A new study shows that Martial Arts has positive benefits for improving your attention span and alertness. Something in today’s ‘no patience’ society is sorely needed. A large part of Martial Arts training is developing your mental acuity as well as your physical strength.
In fact, researchers found that mental strength has a direct correlation to punching power due to the better control of the muscle movements in the brain as opposed to actual muscle strength. Ever been hit by someone who appears slight but packs a lot of power in their punch?
So does taking up martial arts training develop better control or do people with strong mental acuity naturally gravitate to martial arts?
The research team specifically measured the attention span of martial artists due to the training combining active sports that involve aspects of meditation and mindfulness.
In the recently published study, they recruited 21 amateur adults who practice martial arts (karate, judo, and taekwondo, among others) and 27 adults with no experience in the sports, to take part in an attention network test.

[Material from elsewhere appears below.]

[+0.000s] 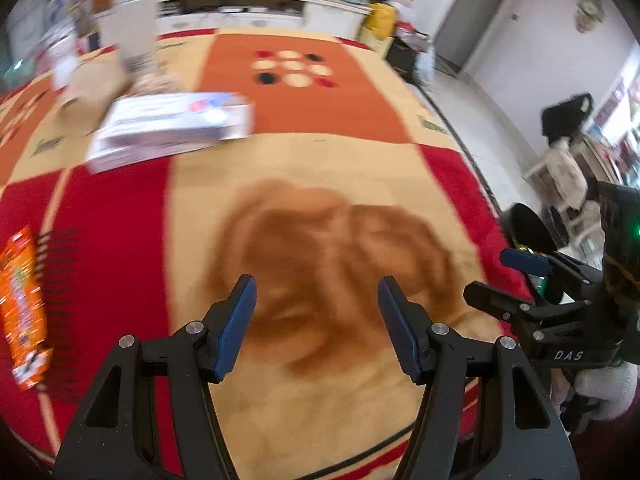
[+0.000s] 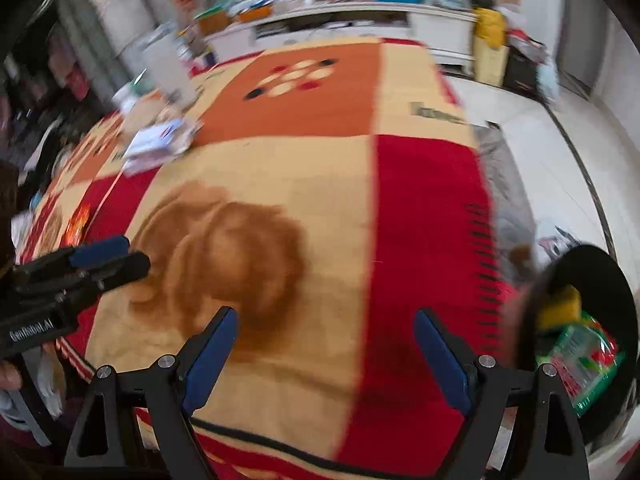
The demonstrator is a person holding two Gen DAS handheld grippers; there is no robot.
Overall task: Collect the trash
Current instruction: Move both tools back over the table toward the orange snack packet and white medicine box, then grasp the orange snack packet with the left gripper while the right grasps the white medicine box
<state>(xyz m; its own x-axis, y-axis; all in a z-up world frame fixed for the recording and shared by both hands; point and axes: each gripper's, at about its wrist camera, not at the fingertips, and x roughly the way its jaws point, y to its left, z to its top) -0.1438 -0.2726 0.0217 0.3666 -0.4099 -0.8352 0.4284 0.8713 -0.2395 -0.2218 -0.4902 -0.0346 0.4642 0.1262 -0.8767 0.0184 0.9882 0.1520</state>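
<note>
Hovering wide open and empty over the blanket [image 1: 320, 168], both the left claw [image 1: 316, 320] and right claw [image 2: 324, 360] risk snagging fabric reaching the orange wrapper [image 1: 22, 308] far from the bin [image 2: 600, 280].

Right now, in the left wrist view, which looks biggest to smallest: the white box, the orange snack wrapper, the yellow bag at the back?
1. White box
2. Orange snack wrapper, though nearness to the camera may inflate it
3. Yellow bag, far off, so true size is unsure
</note>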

The test assessed three different types of attention: alerting (maintaining a sense of alertness), orienting (the shifting of attention), and executive (involved in choosing the correct response when there’s conflicting information).

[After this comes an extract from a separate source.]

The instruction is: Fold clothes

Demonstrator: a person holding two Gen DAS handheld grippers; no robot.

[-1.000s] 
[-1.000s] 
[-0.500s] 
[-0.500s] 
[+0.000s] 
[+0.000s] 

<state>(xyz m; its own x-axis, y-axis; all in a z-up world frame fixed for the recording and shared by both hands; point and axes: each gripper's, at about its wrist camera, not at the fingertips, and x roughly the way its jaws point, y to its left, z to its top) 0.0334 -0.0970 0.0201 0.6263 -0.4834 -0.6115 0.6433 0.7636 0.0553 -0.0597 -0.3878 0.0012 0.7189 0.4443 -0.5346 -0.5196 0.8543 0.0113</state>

The focus was on the alert network which can show a person alert score. If they had a high alert score then it suggested that they would be better at responding to unpredictable times targets than those that had a low alert score.
Sparring was selected as one of the measures for the testing. Sparring gives a great way to test the alertness of someone. After all, nobody wants to be punched in the face. It is rare for a sparring opponent to give any indication of the exact timing of a punch to their opposite, so there sparring partner needs to stay alert at all times so they are ready to dodge the strike.
During the research martial artists consistently produce higher alert scores that non-martial artists which indicate a greater level of cognitive control ie mental strength. The results also showed that the longer a person sticks at martial arts, the bigger the reward.
While there are differences across each martial art in terms of their core philosophies, whether they’re more of a “fighting” martial art or more “meditative”, and their intensity, the research did not discriminate about the type our participants took part in. Future research could compare the different types, but for this study, they were more interested in general martial artists’ attention compared to non-martial artists’.
While Martial arts is but one of many activities that can lead to better health and well being it provides one of the rare crossovers that helps significantly improve brain function as well as body coordination and control on top of fitness.